Противоречие между ролью поэта — писчей трости в руке Божьей, ролью, так победительно удавшейся Олесе, что перед ней капитулировали даже многие «иначе мыслящие», — и позицией творца новых и новейших времен, когда он становится недоуменным и ни в чем не уверенным выразителем народившейся в постриторическую эпоху «души», — это противоречие только намечено в разнообразнейшем ассортименте книжки, только проклюнулось ростком. Но оно продуктивно, ибо рискованно.
А о том, что оно застало поэта в апогее его зрелости, свидетельствует порыв сочинить собственную версию «Памятника», — к чему в оное время зрелости склоняется каждый значительный стихотворец. И симптоматично, что у Олеси Николаевой это не словесный гранит, а легкозвучная трель.
Говорю о маленьком чуде, так и названном — «Голос». Обращаю внимание на прелестную ритмику: напев хорея с (гипер)дактилическим окончанием на третьем холостом стихе каждого катрена, что создает впечатление импровизационной непринужденности, застенчивой проговорки о мечте. Мечта же та, что и во всей известной нам цепочке «Памятников», — поэтическое бессмертие, лишь косвенно и проблематично соприкасающееся здесь (как и у Пушкина) с бессмертием христианского обетования. Но верней будет перечесть стихотворение, нежели вникать в рябь моих рассуждений:
Ах, никто, никто не скажет,
как бы в смерти уцелеть,
чтобы голосом таинственным
в мертвой тишине запеть.
Чтобы голосом нездешним
здешний сумрак раздвигать
и блаженные растения
птичьей тяжестью качать.
И тогда на этот голос
странник, выбирая путь,
трепеща, начнет оглядываться,
шею длинную тянуть.
Станет старый неудачник
эту радость толковать,
монастырские насельники —
«Аллилуйя!» подпевать.
Отзовется полуночник,
погибая над строкой,
и младенец тронет розовой,
зрячей розовой рукой.
P . S . Дмитрием Баком сказаны под конец вышепомянутой статьи отважные слова: «Николаева делает свое искусство в присутствии конца искусства...» Сейчас много говорят о небывалом расцвете поэзии, едва ли не превосходящем Серебряный век. Но, думаю, Бак прав: нынешний золоченый век подает сигналы столько же о расцвете, сколько о конце (признаком оглядки на который как раз является невиданный прежде арсенал средств). Есть большие поэты, но нет места для поэзии, нет избирательного резонанса среди «белого шума», в публичном климате незаметна радость от приятия редких по качеству и уровню художественных впечатлений.

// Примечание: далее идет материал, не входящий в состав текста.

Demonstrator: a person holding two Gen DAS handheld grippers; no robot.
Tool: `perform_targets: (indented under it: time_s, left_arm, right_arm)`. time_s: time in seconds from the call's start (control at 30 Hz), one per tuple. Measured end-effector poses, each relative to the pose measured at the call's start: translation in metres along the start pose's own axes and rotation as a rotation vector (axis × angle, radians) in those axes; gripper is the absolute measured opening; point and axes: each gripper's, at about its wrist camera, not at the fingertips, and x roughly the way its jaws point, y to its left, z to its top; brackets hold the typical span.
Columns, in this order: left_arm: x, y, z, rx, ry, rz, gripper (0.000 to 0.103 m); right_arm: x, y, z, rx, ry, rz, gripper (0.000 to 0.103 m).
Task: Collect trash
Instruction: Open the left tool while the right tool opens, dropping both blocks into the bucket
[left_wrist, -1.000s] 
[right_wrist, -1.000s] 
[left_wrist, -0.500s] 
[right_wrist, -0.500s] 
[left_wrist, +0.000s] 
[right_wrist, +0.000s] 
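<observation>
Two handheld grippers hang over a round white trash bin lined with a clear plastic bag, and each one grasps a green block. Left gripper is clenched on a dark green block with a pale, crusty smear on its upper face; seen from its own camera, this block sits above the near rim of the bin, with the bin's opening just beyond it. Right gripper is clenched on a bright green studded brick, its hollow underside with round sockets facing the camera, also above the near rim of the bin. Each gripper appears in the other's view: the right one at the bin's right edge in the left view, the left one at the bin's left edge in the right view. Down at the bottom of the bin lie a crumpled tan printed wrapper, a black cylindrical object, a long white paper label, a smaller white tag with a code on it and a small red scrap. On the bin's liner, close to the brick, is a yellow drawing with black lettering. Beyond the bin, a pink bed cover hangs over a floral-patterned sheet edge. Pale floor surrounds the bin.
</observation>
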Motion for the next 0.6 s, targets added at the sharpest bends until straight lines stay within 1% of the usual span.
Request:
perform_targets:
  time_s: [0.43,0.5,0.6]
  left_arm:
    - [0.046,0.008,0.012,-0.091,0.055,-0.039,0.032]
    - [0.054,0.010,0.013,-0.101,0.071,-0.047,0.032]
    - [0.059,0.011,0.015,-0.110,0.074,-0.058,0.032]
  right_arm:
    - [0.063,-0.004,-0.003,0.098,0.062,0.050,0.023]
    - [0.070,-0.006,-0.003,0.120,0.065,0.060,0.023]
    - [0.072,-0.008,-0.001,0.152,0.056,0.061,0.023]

И может быть, сегодня было бы спасительно отбирать эти редкости для Ноева ковчега, способного не потонуть в волнах «конца». Перенаселенным он не окажется. …О, какую перекличку можно устроить хоть бы и между тремя из этих немногих. Между Олесей Николаевой, Борисом Херсонским и Марией Галиной (в недавнем удивительном стихотворении принявшей ангела за летающую тарелку). Эти трое, кажется мне, задевают за одни и те же струны, но те издают совсем разные звуки.
И так, даже на малом островке неподдельного, возникает поэтическая стереоскопия…
Ирина РОДНЯНСКАЯ
[1] Интересно это сравнить с «Новейшей историей средневековья» Бориса Херсонского, где умиление оказывается в клинче со скепсисом.

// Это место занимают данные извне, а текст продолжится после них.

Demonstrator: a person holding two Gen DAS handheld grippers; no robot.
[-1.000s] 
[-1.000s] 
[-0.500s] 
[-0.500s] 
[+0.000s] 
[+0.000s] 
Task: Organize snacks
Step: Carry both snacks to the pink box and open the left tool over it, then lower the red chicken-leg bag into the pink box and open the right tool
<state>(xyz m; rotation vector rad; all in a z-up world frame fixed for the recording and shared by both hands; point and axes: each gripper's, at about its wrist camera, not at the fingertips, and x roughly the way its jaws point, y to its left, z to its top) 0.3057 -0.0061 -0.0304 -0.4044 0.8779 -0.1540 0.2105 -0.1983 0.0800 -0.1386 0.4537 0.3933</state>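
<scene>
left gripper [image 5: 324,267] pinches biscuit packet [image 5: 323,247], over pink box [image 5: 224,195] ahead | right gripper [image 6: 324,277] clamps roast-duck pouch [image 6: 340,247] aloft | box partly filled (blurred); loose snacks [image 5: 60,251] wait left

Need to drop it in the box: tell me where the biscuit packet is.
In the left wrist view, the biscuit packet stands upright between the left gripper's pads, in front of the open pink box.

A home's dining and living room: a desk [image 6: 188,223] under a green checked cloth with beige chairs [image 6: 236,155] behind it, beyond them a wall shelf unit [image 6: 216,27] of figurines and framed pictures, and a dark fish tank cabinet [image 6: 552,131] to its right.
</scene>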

[2] См. в кн.: Н и к о л а е в а О л е с я. Православие и свобода. М., 2002.
[3] Любопытствующих отсылаю к книге С. С. Аверинцева «Риторика и истоки европейской литературной традиции» (М., 1996).
[4] Д. Бак уверен в желании поэтессы быть услышанной «не единомышленниками и почитателями, а людьми, мыслящими совершенно иначе». Оно хорошо бы, но беда в том, что «иначе мыслящие», как правило, не приобщены к ее источникам. Трудно понять строку «И творит Господь Себе детей из камней», если не знать, что, согласно священным текстам, Бог обещает сотворить себе «детей Авраамовых» из камней-язычников взамен жестоковыйных и отпавших кровных потомков Авраама, и крещеная Русь — в числе этих «камней». А «кость к кости и сустав к суставу» — почти дословно воспроизведенное пророчество Иезекииля о восстании из мертвых дома Израилева, перенесенное здесь от имени Всевышнего на народ русский — «Мой народ» (отрывок из Иезекииля знаком каждому члену Церкви, даже и не открывающему Библии, ибо он торжественно читается в храме в конце Страстной недели). В XIX веке такие пояснения не потребовались бы даже «мыслящим иначе» вольнодумцам и матерьялистам, ибо это входило в культурный багаж образованного сословия. Теперь же, боюсь, другое время.